BOOK REVIEWS

Linda Fung-Yee Ng et Chyau Tuanr : Three Chinese Économies : China, Taiwan and Hong Kong

by  Francesca Cini /

Ce recueil d’articles peut intéresser différents types de lecteurs grâce à la variété des thèmes traités, unifiés par un remarquable effort méthodologique. Réunissant des articles généraux sur une unification hypothétique des trois économies chinoises ainsi que des papiers plus techniques concernant les économies de Taiwan et de Hong Kong, il tente d’analyser le potentiel de croissance de cette région : pourra-t-il se maintenir au niveau élevé qui a caractérisé ces dernières décennies?

Cette analyse fait apparaître, peut-être à l’insu des auteurs, le caractère hybride de l’économie, une discipline à mi-chemin entre les sciences exactes et les sciences humaines.

Cette relativisation de l’infaillibilité des prévisions économiques, à une époque ou la déception causée par la faillite des idéaux politiques a fait place à une tendance à considérer l’économie comme seul moyen de gouverner le monde, constitue un des principaux intérêts du livre. Les trois premiers articles nous présentent en effet les possibles scénarios du futur développement économique des trois Chines (République populaire, Taiwan et Hong Kong) en dégageant le rôle des facteurs politiques et culturels dans le développement économique, et par conséquent l’impossibilité de prévoir avec certitude un “avenir radieux” pour cette région, comme les médias en ont trop souvent pris l’habitude.

“Si le développement futur (des trois économies) continue d’évoluer dans une direction idéale, la naissance d’un solide “Triangle de croissance du Sud-est chinois” n’est plus très loin. L’intégration des leurs économies fera de cette Chine élargie une des principales puissances économiques mondiales... Néanmoins, si les choses tournaient mal, il se pourrait que les quatres décennies de développement économique de Taiwan et Hong Kong soient tout d’un coup ruinées” (1).

Autres qualités appréciables de ces textes spécialisés : l’homogénéité et la clarté. Si les premiers articles, de caractère plus général, s’adressent à un vaste public, les suivants, chargés de tableaux et de chiffres, s’adressent à première vue aux seuls économistes.

En réalité la structure de chaque papier rend les sujets les plus spécialisés compréhensibles même par un lecteur peu attiré par l’économétrie. Une présentation simple et précise annonce la cible de l’article et détaille les différentes étapes de l’analyse qui va suivre. Dans le cas des sondages (2) cette cible est bien définie, comme le sont les limites de l’échantillon. La conclusion clarifie en ouvrant souvent le débat sur les aspects contradictoires du problème traité.

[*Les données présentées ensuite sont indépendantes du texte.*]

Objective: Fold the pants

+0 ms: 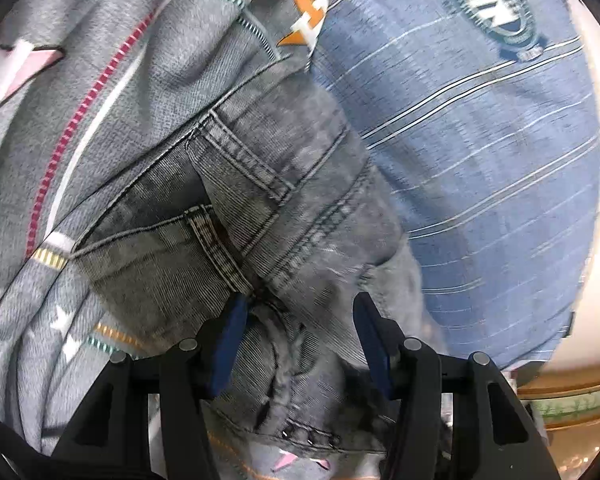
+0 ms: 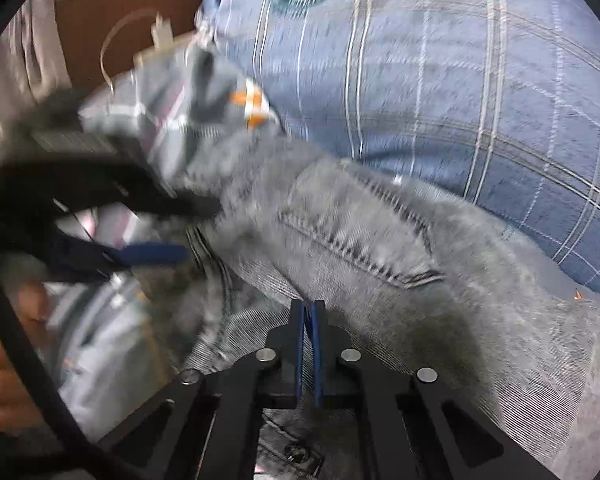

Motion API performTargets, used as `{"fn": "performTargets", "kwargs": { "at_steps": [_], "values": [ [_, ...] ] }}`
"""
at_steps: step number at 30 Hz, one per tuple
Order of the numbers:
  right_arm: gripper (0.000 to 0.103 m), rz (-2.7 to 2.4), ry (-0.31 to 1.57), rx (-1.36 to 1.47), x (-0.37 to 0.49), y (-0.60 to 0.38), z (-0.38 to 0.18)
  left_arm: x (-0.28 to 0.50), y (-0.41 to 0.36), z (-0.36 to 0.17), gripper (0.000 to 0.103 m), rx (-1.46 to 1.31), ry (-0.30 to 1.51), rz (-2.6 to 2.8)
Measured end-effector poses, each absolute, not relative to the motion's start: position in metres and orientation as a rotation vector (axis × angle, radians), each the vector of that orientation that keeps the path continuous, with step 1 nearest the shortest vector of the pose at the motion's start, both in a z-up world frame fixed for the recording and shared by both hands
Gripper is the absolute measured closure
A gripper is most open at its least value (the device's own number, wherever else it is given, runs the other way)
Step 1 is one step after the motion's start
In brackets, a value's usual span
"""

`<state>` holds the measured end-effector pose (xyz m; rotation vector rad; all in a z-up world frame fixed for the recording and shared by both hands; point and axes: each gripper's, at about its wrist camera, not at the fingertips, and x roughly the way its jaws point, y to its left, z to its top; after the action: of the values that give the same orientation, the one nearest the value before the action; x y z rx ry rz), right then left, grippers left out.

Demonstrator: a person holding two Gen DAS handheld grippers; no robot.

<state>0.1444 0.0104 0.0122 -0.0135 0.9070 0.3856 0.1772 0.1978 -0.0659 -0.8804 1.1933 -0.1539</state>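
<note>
Left wrist view. The jeans [image 1: 260,208], grey washed denim, lie bunched on a grey bedspread [image 1: 100,80] printed with stars and dashed stripes. Long axis of the visible denim runs diagonally, from the bottom centre of the frame up toward the upper middle, where it ends near an orange star on the bedspread. A belt loop and seams show in the middle of the denim; riveted edge visible at the bottom. A blue striped pillow [image 1: 480,140] with a round badge sits right of the jeans, touching them along their right edge. The left tool [image 1: 300,312] has its blue pads apart, one on either side of a ridge of denim; whether the pads touch the cloth cannot be told.

Right wrist view. Frame is motion-blurred. The jeans [image 2: 380,248] stretch diagonally from upper left to lower right, below and against the pillow [image 2: 440,80]. A stitched pocket edge runs along the same diagonal. The right tool [image 2: 309,312] has its pads pressed together; a thin fold of denim appears to sit between them, though blur makes this uncertain. Left of the jeans, the left tool [image 2: 188,232] shows with pads spread at the denim's edge. The bedspread [image 2: 100,340] lies below it.
</note>
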Motion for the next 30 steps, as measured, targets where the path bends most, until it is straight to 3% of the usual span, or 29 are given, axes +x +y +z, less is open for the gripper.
{"fn": "performTargets", "kwargs": {
  "at_steps": [2,7,10,13,15,17,18,21,24,25,26,27,30],
  "values": [
    [0.101,0.410,0.909,0.038,0.144,0.005,0.018,0.186,0.197,-0.071,0.054,-0.918,1.201,-0.168],
    [0.101,0.416,0.908,0.043,0.145,0.007,0.022,0.210,0.192,-0.077,0.056,-0.877,1.245,-0.150],
    [0.100,0.435,0.921,0.048,0.144,0.011,0.016,0.221,0.189,-0.089,0.074,-0.821,1.287,-0.137],
    [0.096,0.441,0.894,0.041,0.139,0.011,0.016,0.217,0.201,-0.094,0.083,-0.891,1.275,-0.133],
    [0.078,0.426,0.894,0.026,0.137,0.012,0.015,0.216,0.206,-0.092,0.089,-0.923,1.268,-0.139],
    [0.020,0.415,0.898,-0.006,0.139,0.018,0.015,0.212,0.209,-0.085,0.093,-0.918,1.244,-0.141],
    [0.020,0.413,0.876,-0.029,0.139,0.022,0.016,0.213,0.209,-0.080,0.095,-0.909,1.227,-0.152],
    [0.020,0.405,0.877,-0.065,0.145,0.031,0.015,0.210,0.204,-0.060,0.096,-0.877,1.181,-0.181],
    [0.028,0.400,0.892,-0.063,0.155,0.038,0.009,0.205,0.206,-0.049,0.096,-0.886,1.150,-0.205],
    [0.039,0.387,0.894,-0.081,0.157,0.040,0.007,0.203,0.206,-0.047,0.096,-0.886,1.145,-0.211],
    [0.062,0.371,0.904,-0.104,0.160,0.044,0.004,0.200,0.208,-0.045,0.096,-0.886,1.140,-0.219],
    [0.074,0.347,0.910,-0.121,0.162,0.044,0.002,0.198,0.209,-0.043,0.096,-0.887,1.136,-0.223],
    [0.091,0.328,0.902,-0.058,0.162,0.032,0.007,0.194,0.213,-0.039,0.096,-0.891,1.131,-0.233]
  ]
}}
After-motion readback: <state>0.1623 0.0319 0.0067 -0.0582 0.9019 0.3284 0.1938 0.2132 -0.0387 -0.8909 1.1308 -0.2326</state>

C’est ainsi qu’une analyse de l’économie taiwanaise des années 80 sert à une discussion sur la théorie économique appelée “Dutch Disease”(3).

Si l’homogénéité de la présentation constitue un avantage, il n’en est pas de même du contenu.

Le commun dénominateur annoncé dans le titre, l’économie des “Trois Chines”, n’est pas tout à fait présent dans le corps du livre, puisque la majorité des articles concernent Taiwan, rendant l’ouvrage plus intéressant pour les spécialistes de cette “Chine” que pour ceux qui s’intéressent à Hong Kong et à la République Populaire.

La raison non déclarée de cette “préférence” est peut-être que l’économie taiwanaise est la plus diversifiée des trois, et qu’elle est donc susceptible de fournir un modèle pour les deux autres.

Les trois économies ont un problème : comment maintenir dans les années à venir le même rythme de croissance qui a caractérisé leur décollage économique des dernières vingt années; mais il est évident que le problème ne se pose pas de la même façon pour les trois.

Le futur incertain de Hong Kong après 1997, sa petite taille et son développement économique de plus en plus orienté vers la finance et les services l’empêchent d’être un modèle d’économie “complète”. La Chine, pour sa part, a le problème inverse et n’est pas encore sortie du sous-développement. Elle risque de faire régresser les deux autres “Chines” au lieu de les stimuler. Taiwan est donc la seule des trois qui puisse être analysée avec des critères économiques comparables à ceux utilisés pour les autres pays industrialisés de la planète.

A cet égard un des articles le plus intéressants du recueil est celui consacré à l’interdépendance de l’économie taiwanaise et de celle des Etats-Unis (4).

Les auteurs n’ont pas oublié que les trois Chines ne constituent pas un îlot dans l’océan. L’avenir de la région est en effet soumis à une autre condition très importante: le développement économique du reste du monde et en particulier des Etats-Unis.

Le rôle fondamental joué par les Etats-Unis dans le développement de l’économie taiwanaise et, inversement, l’influence de celle-ci sur l’économie américaine, ajoutent une autre variante à l’équation complexe du “Triangle de croissance du Sud-est chinois”.